What is expected >> Could you output the whole listing exactly as it stands, minus any images?
· · · · ·
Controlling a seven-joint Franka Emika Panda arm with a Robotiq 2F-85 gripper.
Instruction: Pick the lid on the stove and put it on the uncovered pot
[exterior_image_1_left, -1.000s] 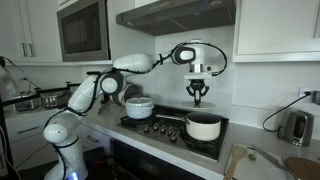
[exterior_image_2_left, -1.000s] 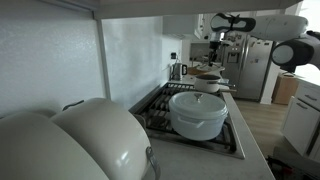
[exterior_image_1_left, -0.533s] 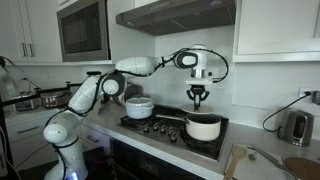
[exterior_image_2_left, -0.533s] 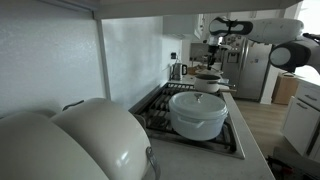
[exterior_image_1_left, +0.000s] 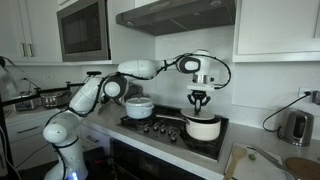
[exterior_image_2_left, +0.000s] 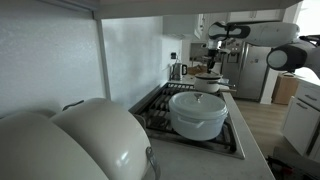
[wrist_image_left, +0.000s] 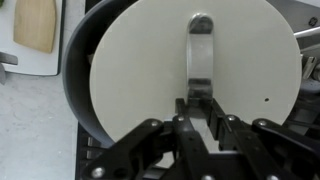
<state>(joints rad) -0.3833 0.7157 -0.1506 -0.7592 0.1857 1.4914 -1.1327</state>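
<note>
A microwave (exterior_image_1_left: 82, 28) and a hood (exterior_image_1_left: 185, 12) were mounted overhead. A kettle (exterior_image_1_left: 295, 127) stood by the wall. A wooden board (wrist_image_left: 35, 25) lay on the table (wrist_image_left: 30, 120). A fridge (exterior_image_2_left: 255, 68) stood beyond.

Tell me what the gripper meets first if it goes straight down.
The gripper holds the lid by its handle; straight down, the lid would likely land on the uncovered pot right below. The gap is hard to judge.

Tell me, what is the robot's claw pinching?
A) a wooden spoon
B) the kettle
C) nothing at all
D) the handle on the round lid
D: in the wrist view the gripper is closed on the metal handle at the middle of the pale lid.
</note>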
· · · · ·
Solution to this problem >>
Controlling a seven-joint Franka Emika Panda arm with a Robotiq 2F-85 gripper.
Instruction: Pick the lid on the stove and put it on the uncovered pot
[exterior_image_1_left, -1.000s] 
[exterior_image_2_left, -1.000s] 
[exterior_image_1_left, -0.533s] 
[exterior_image_2_left, -0.533s] 
[exterior_image_1_left, +0.000s] 
[exterior_image_2_left, +0.000s] 
[wrist_image_left, +0.000s] 
<state>(joints rad) -0.3833 0.7157 -0.1506 -0.7592 0.1857 1.4914 -1.1327</state>
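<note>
A microwave (exterior_image_1_left: 82, 28) and a hood (exterior_image_1_left: 185, 12) were mounted overhead. A kettle (exterior_image_1_left: 295, 127) stood by the wall. A wooden board (wrist_image_left: 35, 25) lay on the table (wrist_image_left: 30, 120). A fridge (exterior_image_2_left: 255, 68) stood beyond.

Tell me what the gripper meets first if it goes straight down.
The gripper holds the lid by its handle; straight down, the lid would likely land on the uncovered pot right below. The gap is hard to judge.

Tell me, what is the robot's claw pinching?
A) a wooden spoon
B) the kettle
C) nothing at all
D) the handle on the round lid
D: in the wrist view the gripper is closed on the metal handle at the middle of the pale lid.
</note>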

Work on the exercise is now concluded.